Spontaneous Combustion

by John Robertson

At 0708 on 7th March we got a page to a fire at the green waste dump at Knoll Road. TM52 was first off with Barry and Robbo. 52 was at the fire at 0724; not a bad response time for volunteers! TM51 followed close behind with John (TM1), Neville and Rory. There was a lot of smoke coming from the large pile of green waste.

Council staff were on hand and we used their tractor backhoe plus one of our own rakehoes to open up and spread the smoking material while 52 and 51 hosed down the hot spots within it. We had suppressed all the smoke within about 20 minutes. The Council staff undertook to monitor the situation and hopefully we will not hear further from them.

John correctly identified spontaneous combustion as the cause of the problem. On close inspection it was evident that fungal growth caused the initial heating which built up to full internal combustion. It was further evident that the whole amount of the large green waste dump was subject to the same process. Given the weather conditions and the age of the material the dump was too massive and too high to avoid internal combustion. John advised the Council to get their contractor on site to reduce the height and to spread the entire mass over a greater area.

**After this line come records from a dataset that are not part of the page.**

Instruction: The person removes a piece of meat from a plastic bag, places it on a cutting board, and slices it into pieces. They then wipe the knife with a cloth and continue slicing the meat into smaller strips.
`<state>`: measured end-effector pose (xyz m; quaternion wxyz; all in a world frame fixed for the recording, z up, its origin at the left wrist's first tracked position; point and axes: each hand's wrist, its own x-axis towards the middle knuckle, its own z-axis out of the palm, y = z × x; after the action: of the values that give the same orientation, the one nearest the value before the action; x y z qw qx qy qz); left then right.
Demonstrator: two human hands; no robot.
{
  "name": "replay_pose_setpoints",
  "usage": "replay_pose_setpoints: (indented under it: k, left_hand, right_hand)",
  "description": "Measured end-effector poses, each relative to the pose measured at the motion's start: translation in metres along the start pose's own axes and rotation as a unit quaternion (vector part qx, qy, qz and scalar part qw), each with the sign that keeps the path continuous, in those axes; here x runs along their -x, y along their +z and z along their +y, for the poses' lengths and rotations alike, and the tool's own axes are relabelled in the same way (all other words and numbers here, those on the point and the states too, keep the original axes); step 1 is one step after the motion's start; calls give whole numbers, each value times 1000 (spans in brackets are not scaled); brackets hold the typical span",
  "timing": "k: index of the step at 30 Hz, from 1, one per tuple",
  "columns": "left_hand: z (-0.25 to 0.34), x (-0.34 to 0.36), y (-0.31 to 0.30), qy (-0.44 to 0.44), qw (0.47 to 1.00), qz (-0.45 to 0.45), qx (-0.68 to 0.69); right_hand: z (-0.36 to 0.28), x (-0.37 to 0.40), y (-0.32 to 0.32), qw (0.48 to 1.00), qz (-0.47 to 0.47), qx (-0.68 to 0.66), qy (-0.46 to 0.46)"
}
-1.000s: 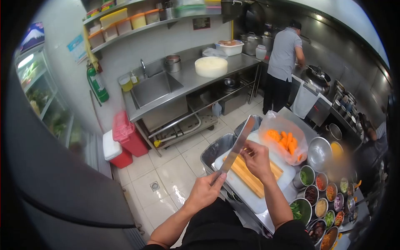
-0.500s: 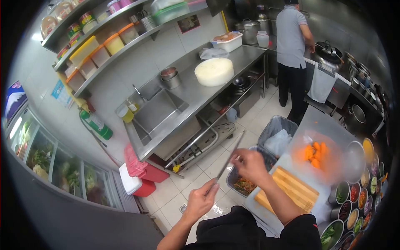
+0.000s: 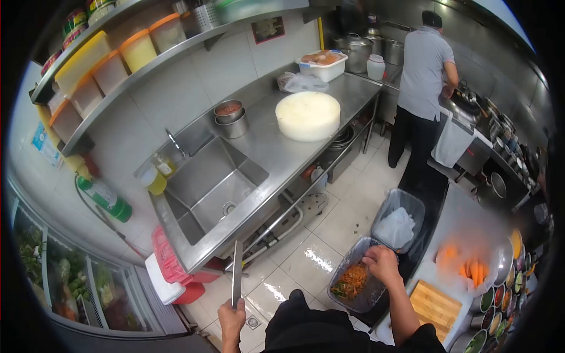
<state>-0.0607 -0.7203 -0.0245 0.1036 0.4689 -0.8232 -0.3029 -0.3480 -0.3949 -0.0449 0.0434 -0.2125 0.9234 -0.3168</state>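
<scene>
The left hand (image 3: pixel 232 320) wraps its fingers around a knife (image 3: pixel 236 273), blade upright above them; the right hand (image 3: pixel 381 265) hangs curled, grip unclear, its fingertips over the scrap bin (image 3: pixel 365 300).

long steel knife (image 3: pixel 236 273): plain silver-grey
clear plastic scrap tub (image 3: pixel 372 301): grey-tinted, orange and green shreds inside
thick round chopping block (image 3: pixel 308 115): white
slatted wooden cutting board (image 3: pixel 434 303): pale tan, striped
peeled carrots (image 3: pixel 474 272): orange
fire extinguisher (image 3: pixel 109 199): green
plastic floor box (image 3: pixel 168 265): red, white lid
co-worker's shirt (image 3: pixel 422 65): grey
</scene>
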Motion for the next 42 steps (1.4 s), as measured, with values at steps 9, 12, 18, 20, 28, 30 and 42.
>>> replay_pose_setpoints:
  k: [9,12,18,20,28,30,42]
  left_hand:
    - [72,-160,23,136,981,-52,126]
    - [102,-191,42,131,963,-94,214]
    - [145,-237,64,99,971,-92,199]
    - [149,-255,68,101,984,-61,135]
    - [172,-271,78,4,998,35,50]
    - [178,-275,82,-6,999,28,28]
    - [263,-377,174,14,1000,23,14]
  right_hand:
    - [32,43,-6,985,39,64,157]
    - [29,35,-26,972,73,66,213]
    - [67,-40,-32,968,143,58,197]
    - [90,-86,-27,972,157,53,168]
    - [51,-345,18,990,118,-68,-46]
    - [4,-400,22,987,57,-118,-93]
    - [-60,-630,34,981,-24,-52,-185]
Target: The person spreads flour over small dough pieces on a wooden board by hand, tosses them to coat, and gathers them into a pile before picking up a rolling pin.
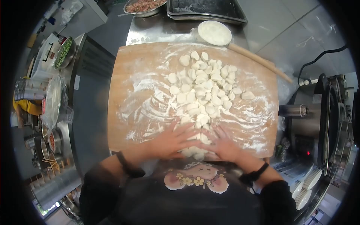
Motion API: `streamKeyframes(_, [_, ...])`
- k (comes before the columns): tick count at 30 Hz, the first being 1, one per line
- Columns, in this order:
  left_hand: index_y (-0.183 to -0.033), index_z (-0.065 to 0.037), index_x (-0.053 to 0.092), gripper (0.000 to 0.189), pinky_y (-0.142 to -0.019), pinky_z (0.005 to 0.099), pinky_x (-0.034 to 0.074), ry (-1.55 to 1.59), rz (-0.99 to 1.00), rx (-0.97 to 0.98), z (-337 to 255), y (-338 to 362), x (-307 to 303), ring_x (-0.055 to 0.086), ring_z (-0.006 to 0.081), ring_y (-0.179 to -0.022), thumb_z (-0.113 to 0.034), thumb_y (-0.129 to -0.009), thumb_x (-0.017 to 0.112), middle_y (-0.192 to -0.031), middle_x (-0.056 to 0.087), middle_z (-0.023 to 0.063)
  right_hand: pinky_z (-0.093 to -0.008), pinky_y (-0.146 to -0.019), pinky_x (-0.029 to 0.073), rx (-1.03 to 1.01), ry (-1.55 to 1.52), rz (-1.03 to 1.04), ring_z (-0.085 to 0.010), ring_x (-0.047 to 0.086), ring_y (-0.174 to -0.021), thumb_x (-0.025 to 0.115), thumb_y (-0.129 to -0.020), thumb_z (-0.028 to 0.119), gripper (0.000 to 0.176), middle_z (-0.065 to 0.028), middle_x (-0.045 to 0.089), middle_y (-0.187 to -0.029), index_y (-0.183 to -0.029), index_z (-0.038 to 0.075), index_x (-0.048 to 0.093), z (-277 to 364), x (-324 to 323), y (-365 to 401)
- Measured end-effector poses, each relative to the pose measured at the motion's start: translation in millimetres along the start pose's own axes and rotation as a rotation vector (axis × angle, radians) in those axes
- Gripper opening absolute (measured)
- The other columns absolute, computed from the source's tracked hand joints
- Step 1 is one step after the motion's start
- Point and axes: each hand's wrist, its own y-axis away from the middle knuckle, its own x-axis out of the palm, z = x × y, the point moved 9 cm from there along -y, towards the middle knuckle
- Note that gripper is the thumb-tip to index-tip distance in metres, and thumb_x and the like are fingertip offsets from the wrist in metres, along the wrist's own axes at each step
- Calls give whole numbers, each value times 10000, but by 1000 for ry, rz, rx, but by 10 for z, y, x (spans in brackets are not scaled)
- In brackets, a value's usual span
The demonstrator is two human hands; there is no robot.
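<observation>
Many small white dough pieces (202, 82) lie in a heap on a floured wooden board (131, 75). My left hand (170, 140) rests palm down at the near left of the heap, fingers spread over the dough pieces. From the right, my right hand (223, 144) lies on the near pieces with its fingers apart. Neither hand grips anything. Some pieces sit between the two hands, close to the board's near edge.
Behind the board stand a bowl of flour (214, 33), a rolling pin (260, 61), dark trays (206, 9) and a bowl of minced filling (144, 5). A metal cooker (309, 112) is at the right. Bowls of greens (63, 52) stand left; a person in yellow (32, 107) is beyond.
</observation>
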Motion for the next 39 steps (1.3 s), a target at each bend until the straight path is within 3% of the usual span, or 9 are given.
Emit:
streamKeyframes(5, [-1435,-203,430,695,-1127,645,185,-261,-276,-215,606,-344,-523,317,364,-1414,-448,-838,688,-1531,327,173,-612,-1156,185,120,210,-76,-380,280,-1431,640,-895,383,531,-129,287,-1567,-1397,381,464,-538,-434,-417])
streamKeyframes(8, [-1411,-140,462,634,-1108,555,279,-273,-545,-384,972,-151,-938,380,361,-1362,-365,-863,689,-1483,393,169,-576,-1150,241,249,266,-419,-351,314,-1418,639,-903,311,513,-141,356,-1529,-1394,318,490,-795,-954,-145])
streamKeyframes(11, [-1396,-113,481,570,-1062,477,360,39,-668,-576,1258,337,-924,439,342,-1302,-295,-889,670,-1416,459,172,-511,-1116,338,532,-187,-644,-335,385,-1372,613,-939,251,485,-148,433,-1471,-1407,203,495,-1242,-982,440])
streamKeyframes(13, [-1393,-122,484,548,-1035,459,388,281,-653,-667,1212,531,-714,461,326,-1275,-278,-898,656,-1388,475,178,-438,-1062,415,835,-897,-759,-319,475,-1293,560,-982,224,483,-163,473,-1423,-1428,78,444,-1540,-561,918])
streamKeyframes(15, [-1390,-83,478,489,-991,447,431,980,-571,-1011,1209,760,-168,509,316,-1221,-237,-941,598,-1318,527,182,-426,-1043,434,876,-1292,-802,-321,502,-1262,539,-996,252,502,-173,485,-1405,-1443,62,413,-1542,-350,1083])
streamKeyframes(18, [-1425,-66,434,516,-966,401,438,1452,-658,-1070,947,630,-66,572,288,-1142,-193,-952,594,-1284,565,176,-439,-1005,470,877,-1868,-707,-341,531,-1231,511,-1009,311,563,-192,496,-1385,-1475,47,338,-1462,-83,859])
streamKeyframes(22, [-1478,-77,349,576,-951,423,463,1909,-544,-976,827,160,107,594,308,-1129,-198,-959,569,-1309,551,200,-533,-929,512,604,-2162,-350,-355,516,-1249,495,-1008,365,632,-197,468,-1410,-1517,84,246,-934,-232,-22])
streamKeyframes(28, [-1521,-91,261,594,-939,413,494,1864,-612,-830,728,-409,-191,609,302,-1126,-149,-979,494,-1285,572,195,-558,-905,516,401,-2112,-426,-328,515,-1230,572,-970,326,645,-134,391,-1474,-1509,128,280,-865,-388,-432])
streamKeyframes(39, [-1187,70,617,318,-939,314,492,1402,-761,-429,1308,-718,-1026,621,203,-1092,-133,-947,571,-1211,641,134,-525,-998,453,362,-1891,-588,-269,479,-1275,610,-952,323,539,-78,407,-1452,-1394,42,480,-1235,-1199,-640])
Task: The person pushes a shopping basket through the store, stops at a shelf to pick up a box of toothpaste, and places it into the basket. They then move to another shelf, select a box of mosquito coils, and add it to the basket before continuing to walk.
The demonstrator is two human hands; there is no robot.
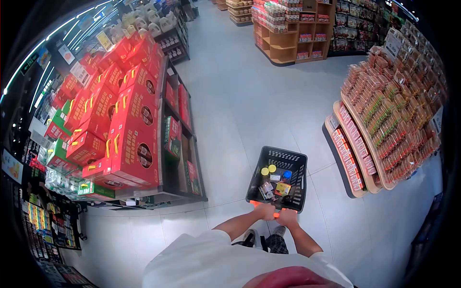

We were all back at the Station by 0815 and dispersed after a short debrief which included thanks and congratulations all round from TM1.
However, that was not the end of the story.
On Saturday afternoon Maureen, our former Brigade Secretary, told John that the dump was again smoking vigorously. John arranged for Firecom to page us which they did at 1500. Tony was on base radio and, via many phone calls, got hold of Dean Coles (the Council’s contractor) and organised for him to bring a Bobcat loader to the dump. TM52 with John (TM1) and Neville were first up followed by John F and Robbo in 51 and by Dean with the Bobcat. As we saw on Friday the whole mass was subect to internal combustion and this latest episode had been set off by members of the public loading mulch from the pile thus letting in air and re-starting vigorous combustion which included considerable flames. Indeed when John and Neville arrived one person was busy loading his ute with burning mulch. As Neville observed he could be quite sure that it contained no viable weed seeds. Expert operation of the Bobcat by Dean soon excavated the hottest part of the heap and spread it about one metre high. As he did this, 51 and 52 hosed it down and also hosed down the face of the pile where he was digging. John F ran the pump and foam on 51 with a skill born of long experience and with perfect consideration for the guy on the branch.
John had Dean cut a wide earth break around the pile to protect the adjacent forest; a score of good operators with rake hoes would have been pushed to do this so well in the time. Finally John had us lay thick foam on the main pile and on the spread material; this wetted down the mulch and helped seal out the air. That done both trucks went to refill with water at Holt Road. Dean assured us that on Monday the whole heap would be excavated and spread out safely.
We were back at the Station by 17.30 for a short debrief where TM1 congratulated the members present and they congratulated John on a job well done. John undertook to monitor the fire in the evening and when he did this more smoke was coming from the big heap. John called Nev to join him in 52, they hosed down the face thoroughly and were back at the Station at 2230. Nev described the face as looking like the lava flow from a volcano.
Early on Sunday morning Nev did a recce and reported a bright red spot in the middle of the face. Later in the morning and in response to Nev’s report Coles brought a long-reach backhoe onto site to make a complete job of spreading out the big heap. It was evident that the internal combustion had extended right throughout the lower levels of the heap. TM52 with John and Nev hosed down each scoop of hot mulch as it was spread. Paul and Kim came in 51 and laid foam over the entire area of mulch. The trucks recommissioned and were back at the Station at 1130. Kim undertook to monitor the fire and happily was able to report that all was well. So this incident really is at an end!